From the entries below, write out exactly the lines between the line holding "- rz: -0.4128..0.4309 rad" and the line holding "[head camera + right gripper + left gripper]", inclusive, excluding any pictures.

Provided entries:
* * *
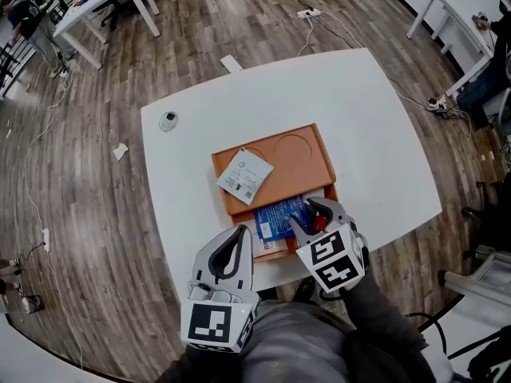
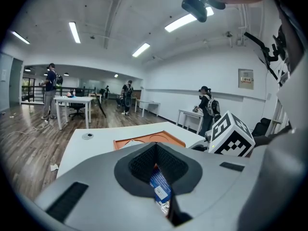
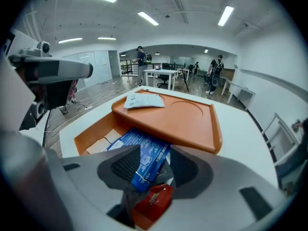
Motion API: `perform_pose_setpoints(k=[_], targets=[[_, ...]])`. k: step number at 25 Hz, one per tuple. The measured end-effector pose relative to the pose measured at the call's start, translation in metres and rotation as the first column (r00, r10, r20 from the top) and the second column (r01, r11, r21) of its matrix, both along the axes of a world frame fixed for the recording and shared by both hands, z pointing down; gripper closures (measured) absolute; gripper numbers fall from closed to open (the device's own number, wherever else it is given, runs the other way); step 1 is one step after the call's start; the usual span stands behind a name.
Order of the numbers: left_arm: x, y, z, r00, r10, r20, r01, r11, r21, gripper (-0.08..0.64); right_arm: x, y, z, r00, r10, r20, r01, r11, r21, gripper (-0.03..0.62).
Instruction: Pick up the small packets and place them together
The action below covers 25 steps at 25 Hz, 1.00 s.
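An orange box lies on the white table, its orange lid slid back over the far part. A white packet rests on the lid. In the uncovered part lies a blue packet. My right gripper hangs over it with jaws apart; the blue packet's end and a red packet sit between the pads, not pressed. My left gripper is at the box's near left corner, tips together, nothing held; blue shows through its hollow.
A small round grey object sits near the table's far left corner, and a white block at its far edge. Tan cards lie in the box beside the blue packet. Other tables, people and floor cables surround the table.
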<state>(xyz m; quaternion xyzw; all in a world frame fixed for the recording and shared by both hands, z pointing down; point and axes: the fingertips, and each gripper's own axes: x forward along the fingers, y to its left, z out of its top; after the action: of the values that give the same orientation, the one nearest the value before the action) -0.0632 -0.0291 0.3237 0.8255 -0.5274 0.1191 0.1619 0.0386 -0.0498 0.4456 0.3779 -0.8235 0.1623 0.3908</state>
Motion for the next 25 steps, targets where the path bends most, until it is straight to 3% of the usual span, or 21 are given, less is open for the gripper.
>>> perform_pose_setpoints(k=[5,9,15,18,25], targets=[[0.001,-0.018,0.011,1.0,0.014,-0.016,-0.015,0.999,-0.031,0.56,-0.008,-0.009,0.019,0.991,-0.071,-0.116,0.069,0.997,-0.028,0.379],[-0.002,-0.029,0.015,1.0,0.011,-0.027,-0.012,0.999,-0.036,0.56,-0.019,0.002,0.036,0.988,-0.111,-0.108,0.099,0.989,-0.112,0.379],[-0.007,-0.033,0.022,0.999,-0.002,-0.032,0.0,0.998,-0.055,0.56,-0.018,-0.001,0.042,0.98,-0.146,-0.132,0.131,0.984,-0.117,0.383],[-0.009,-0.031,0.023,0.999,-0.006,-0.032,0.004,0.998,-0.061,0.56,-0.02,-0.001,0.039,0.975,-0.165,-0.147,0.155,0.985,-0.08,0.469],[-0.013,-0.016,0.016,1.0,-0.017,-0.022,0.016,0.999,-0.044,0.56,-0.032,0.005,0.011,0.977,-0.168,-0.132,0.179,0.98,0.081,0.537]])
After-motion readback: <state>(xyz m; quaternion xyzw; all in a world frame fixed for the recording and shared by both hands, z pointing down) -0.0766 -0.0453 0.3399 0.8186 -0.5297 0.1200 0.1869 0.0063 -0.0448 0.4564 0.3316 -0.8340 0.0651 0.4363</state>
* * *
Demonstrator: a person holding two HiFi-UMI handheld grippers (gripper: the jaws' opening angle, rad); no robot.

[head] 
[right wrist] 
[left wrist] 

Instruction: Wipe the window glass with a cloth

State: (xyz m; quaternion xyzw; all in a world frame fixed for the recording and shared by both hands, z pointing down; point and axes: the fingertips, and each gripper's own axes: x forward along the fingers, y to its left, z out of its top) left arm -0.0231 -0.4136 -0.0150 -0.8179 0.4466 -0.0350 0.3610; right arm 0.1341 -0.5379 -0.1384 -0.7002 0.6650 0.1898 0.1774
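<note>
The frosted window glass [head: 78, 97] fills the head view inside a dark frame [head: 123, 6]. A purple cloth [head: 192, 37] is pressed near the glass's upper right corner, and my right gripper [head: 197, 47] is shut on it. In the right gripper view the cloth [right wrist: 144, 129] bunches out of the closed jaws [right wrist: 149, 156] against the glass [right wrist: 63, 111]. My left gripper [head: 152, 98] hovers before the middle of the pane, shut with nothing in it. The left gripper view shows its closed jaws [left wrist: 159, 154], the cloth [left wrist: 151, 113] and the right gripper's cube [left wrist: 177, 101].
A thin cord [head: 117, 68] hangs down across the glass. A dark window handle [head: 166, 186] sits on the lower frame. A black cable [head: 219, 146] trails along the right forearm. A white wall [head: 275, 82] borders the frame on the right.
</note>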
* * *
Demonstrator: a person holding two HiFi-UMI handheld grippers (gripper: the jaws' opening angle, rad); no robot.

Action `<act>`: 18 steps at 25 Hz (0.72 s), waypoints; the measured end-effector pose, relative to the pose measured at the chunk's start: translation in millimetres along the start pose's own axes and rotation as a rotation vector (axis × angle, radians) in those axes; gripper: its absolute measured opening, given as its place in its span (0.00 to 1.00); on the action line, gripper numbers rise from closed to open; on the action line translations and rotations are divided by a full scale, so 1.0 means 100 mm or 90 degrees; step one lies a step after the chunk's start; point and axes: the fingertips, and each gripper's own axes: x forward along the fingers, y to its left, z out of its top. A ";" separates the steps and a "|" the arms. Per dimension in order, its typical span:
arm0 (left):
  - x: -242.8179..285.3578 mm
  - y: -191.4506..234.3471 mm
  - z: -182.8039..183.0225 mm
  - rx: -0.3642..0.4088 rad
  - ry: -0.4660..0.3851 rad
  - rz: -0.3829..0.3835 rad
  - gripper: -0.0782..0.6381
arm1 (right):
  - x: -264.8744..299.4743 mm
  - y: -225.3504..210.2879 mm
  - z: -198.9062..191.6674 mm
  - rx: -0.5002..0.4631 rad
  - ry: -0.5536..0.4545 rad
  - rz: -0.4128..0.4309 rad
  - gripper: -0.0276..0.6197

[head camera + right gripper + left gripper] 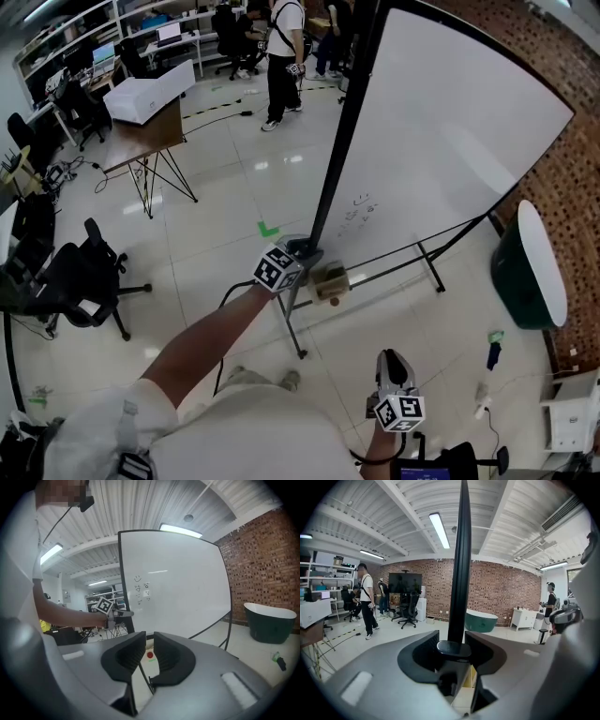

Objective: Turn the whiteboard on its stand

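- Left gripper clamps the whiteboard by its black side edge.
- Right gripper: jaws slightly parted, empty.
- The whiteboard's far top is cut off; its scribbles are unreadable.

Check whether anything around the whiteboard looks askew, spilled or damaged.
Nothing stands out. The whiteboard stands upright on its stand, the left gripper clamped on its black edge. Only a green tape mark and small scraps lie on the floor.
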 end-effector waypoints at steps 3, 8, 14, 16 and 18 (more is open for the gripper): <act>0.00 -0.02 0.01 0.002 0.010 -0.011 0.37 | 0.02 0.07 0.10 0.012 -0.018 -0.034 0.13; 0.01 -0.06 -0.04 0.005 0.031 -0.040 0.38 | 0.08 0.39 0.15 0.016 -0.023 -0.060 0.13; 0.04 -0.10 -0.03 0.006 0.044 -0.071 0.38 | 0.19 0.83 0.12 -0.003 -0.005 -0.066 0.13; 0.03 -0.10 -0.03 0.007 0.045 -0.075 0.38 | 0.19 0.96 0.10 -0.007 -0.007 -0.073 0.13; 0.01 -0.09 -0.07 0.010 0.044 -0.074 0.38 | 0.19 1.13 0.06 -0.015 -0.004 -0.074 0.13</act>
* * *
Response to the exercise:
  - rz: -0.4128..0.4309 rad
  - gripper: -0.0276..0.6197

[head camera + right gripper + left gripper] 

Nothing else remains to be done for this exercise.